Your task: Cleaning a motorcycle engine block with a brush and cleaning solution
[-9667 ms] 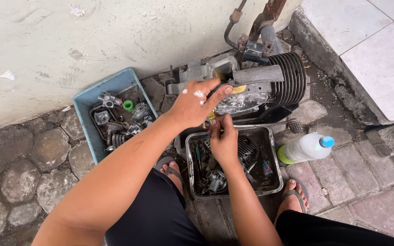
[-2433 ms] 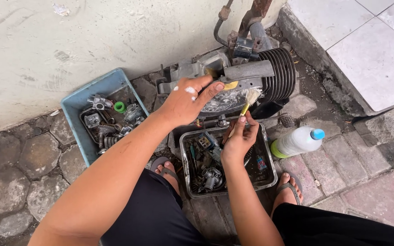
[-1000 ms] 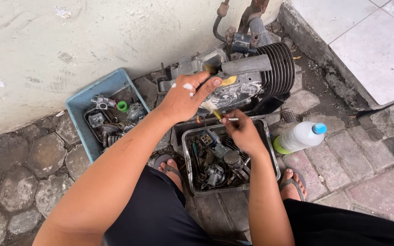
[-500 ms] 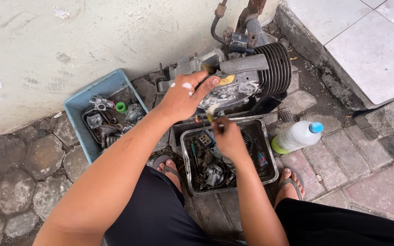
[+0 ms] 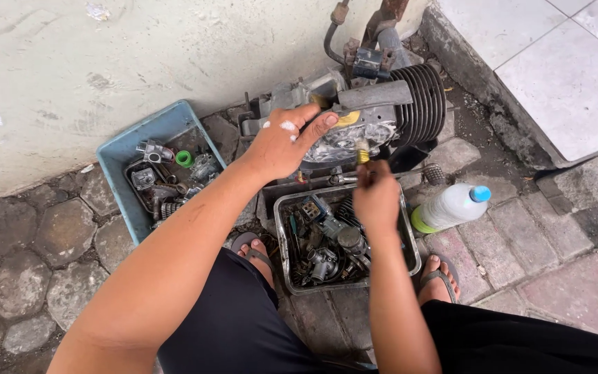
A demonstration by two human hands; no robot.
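Stone paving holds one engine (image 5: 375, 118); left hand (image 5: 282, 142) lies spread on it, right hand (image 5: 376, 197) pinches a mostly hidden brush (image 5: 362, 151). Two trays (image 5: 410, 246), one bottle (image 5: 451, 206).

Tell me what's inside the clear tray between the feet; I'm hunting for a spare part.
The clear tray holds a jumble of greasy metal engine parts, one a carburettor-like casting. The right hand, gripping a small brush, covers the tray's upper right, so whatever lies beneath it cannot be seen.

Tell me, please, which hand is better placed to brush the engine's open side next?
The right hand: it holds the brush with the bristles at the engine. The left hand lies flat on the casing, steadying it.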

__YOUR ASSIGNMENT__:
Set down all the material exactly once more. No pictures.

__WRITTEN RESPONSE__:
Your task: Cleaning a motorcycle engine block with a brush and cleaning solution
[-9667 ms] 
[-2433 ms] 
[-1000 ms] 
[-500 ms] 
[+0 ms] 
A demonstration by two human hands; no robot.
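Stone paving holds one engine (image 5: 375, 118); left hand (image 5: 282, 142) lies spread on it, right hand (image 5: 376, 197) pinches a mostly hidden brush (image 5: 362, 151). Two trays (image 5: 410, 246), one bottle (image 5: 451, 206).

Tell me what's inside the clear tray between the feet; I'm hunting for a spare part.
The clear tray holds a jumble of greasy metal engine parts, one a carburettor-like casting. The right hand, gripping a small brush, covers the tray's upper right, so whatever lies beneath it cannot be seen.

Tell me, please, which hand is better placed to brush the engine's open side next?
The right hand: it holds the brush with the bristles at the engine. The left hand lies flat on the casing, steadying it.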

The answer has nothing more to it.